Republican lawmakers said the Legislature can, and should, balance the budget without trying to increase taxes.
“The question I’d ask is, if the economy is this tough, how can the citizens afford any more taxes? If the problem is consumer spending and we increase taxes, there’s going to be less for consumers to spend,” said Rep. Ed Orcutt, R-Kalama, member of the forecast council and the ranking Republican on the House Finance Committee.
Republicans blame Gregoire and Democratic lawmakers for a big chunk of the shortfall, criticizing them for spending surplus tax dollars that rolled in when the economy was humming. In addition to controlling the Governor’s Office, Democrats hold large majorities in the House and Senate.
State spending has increased by $8 billion since Gregoire was elected governor in 2004. Half of that money, around $4 billion, was spent on public schools and higher education.

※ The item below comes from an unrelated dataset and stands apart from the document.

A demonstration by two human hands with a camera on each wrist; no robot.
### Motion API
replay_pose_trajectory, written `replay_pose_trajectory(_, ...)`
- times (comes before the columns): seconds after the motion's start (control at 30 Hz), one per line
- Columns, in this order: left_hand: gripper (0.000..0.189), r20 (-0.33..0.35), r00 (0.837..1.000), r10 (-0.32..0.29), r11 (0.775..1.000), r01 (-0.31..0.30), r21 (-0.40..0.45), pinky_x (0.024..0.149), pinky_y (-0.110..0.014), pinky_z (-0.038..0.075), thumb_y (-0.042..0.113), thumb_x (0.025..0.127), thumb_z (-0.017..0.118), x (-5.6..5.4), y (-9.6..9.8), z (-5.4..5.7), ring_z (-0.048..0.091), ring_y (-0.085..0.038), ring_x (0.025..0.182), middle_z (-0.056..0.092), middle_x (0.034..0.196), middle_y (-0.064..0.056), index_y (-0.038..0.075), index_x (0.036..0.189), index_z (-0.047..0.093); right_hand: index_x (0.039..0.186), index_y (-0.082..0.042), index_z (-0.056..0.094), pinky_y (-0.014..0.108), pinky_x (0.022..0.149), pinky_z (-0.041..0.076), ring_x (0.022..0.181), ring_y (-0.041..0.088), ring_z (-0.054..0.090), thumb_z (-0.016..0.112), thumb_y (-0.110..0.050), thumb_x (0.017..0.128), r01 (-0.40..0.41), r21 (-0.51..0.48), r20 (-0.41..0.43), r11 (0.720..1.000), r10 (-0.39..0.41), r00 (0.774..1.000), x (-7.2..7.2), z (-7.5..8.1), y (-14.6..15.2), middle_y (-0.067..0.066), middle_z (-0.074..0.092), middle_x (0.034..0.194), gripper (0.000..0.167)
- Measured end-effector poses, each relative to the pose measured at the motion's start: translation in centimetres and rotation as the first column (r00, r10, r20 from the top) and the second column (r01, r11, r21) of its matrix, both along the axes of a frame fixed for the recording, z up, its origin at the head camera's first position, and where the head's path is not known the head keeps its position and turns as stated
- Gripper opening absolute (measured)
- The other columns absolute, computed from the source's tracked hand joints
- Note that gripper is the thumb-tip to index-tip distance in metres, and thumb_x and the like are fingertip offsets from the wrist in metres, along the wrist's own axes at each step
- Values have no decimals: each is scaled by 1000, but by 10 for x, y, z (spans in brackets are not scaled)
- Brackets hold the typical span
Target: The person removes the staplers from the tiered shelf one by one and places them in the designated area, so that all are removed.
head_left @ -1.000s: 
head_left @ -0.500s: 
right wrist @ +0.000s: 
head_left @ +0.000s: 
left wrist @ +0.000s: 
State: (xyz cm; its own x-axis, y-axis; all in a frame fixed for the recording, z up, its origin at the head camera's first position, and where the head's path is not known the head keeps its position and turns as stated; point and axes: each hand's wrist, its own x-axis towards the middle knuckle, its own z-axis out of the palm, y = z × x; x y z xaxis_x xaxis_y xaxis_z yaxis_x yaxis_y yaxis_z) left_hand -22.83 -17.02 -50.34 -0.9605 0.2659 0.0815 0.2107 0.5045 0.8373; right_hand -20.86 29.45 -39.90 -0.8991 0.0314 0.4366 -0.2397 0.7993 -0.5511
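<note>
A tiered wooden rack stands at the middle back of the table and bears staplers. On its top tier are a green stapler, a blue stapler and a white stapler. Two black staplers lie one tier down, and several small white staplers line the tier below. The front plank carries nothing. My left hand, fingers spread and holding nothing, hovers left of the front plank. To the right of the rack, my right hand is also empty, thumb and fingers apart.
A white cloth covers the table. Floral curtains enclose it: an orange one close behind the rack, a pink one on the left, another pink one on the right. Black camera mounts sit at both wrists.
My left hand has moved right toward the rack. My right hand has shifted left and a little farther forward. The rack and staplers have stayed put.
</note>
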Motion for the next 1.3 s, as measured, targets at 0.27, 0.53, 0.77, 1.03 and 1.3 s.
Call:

The current two-year general-fund budget is $33.6 billion.
“The national economic situation has exacerbated the situation, certainly, but we’d be in a much different position today if the Legislature and the governor had saved more of the surplus revenue instead of spending it these past few years,” Sen. Joe Zarelli, R-Ridgefield, the ranking Republican on the Senate Ways and Means Committee, said in a statement.
Moore, the budget director, disagreed. “Forty other states have this problem, and the idea that we are in a peculiar spot because we spent a lot of money, I just don’t see it,” he said.
Staff reporter Maureen O’Hagan contributed to this report.